THE PROBLEM>
Each line from the one containing "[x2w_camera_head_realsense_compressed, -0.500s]" to the end of the listing below should be repeated exactly, with no other line included.

INFORMATION SHOWN>
BEGIN
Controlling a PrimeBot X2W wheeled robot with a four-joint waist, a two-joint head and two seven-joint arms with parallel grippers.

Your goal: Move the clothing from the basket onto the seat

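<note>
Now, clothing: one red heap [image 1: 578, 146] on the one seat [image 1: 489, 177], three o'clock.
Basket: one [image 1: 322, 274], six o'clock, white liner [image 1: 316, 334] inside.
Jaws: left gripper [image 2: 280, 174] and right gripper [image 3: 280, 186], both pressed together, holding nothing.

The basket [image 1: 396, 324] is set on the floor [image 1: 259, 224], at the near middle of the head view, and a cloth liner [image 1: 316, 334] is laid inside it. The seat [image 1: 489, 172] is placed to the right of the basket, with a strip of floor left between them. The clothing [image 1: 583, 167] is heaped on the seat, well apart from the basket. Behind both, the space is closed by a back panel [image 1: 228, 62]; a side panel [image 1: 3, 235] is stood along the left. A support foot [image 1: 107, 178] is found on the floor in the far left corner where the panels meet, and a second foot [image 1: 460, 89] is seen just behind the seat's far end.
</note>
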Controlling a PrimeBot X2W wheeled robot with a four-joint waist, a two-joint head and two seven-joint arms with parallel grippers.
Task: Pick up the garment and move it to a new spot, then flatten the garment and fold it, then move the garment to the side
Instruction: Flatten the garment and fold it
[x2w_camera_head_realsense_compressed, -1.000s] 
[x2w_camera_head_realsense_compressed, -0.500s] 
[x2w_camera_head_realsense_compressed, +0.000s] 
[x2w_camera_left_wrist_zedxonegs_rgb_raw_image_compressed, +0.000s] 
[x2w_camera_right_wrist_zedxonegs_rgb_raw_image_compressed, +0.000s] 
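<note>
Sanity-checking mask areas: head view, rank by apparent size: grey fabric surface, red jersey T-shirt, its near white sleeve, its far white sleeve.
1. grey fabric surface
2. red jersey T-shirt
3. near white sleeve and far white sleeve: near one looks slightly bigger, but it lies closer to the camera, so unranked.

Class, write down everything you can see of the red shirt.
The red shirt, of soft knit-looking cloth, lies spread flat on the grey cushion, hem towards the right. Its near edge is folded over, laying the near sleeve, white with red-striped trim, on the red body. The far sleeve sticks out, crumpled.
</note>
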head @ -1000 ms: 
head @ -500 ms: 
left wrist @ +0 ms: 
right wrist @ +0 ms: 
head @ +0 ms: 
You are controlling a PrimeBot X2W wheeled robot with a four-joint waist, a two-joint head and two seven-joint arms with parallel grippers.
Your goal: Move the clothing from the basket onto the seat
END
FINISHED TASK>
[x2w_camera_head_realsense_compressed, -0.500s] 
[x2w_camera_head_realsense_compressed, +0.000s] 
[x2w_camera_left_wrist_zedxonegs_rgb_raw_image_compressed, +0.000s] 
[x2w_camera_right_wrist_zedxonegs_rgb_raw_image_compressed, +0.000s] 
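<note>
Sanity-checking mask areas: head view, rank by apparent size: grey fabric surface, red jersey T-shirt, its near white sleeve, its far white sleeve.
1. grey fabric surface
2. red jersey T-shirt
3. near white sleeve and far white sleeve: near one looks slightly bigger, but it lies closer to the camera, so unranked.

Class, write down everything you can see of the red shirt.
The red shirt, of soft knit-looking cloth, lies spread flat on the grey cushion, hem towards the right. Its near edge is folded over, laying the near sleeve, white with red-striped trim, on the red body. The far sleeve sticks out, crumpled.
</note>
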head @ -1000 ms: 
head @ -500 ms: 
left wrist @ +0 ms: 
right wrist @ +0 ms: 
head @ +0 ms: 
You are controlling a PrimeBot X2W wheeled robot with a four-joint waist, a two-joint head and two seven-joint arms with parallel grippers.
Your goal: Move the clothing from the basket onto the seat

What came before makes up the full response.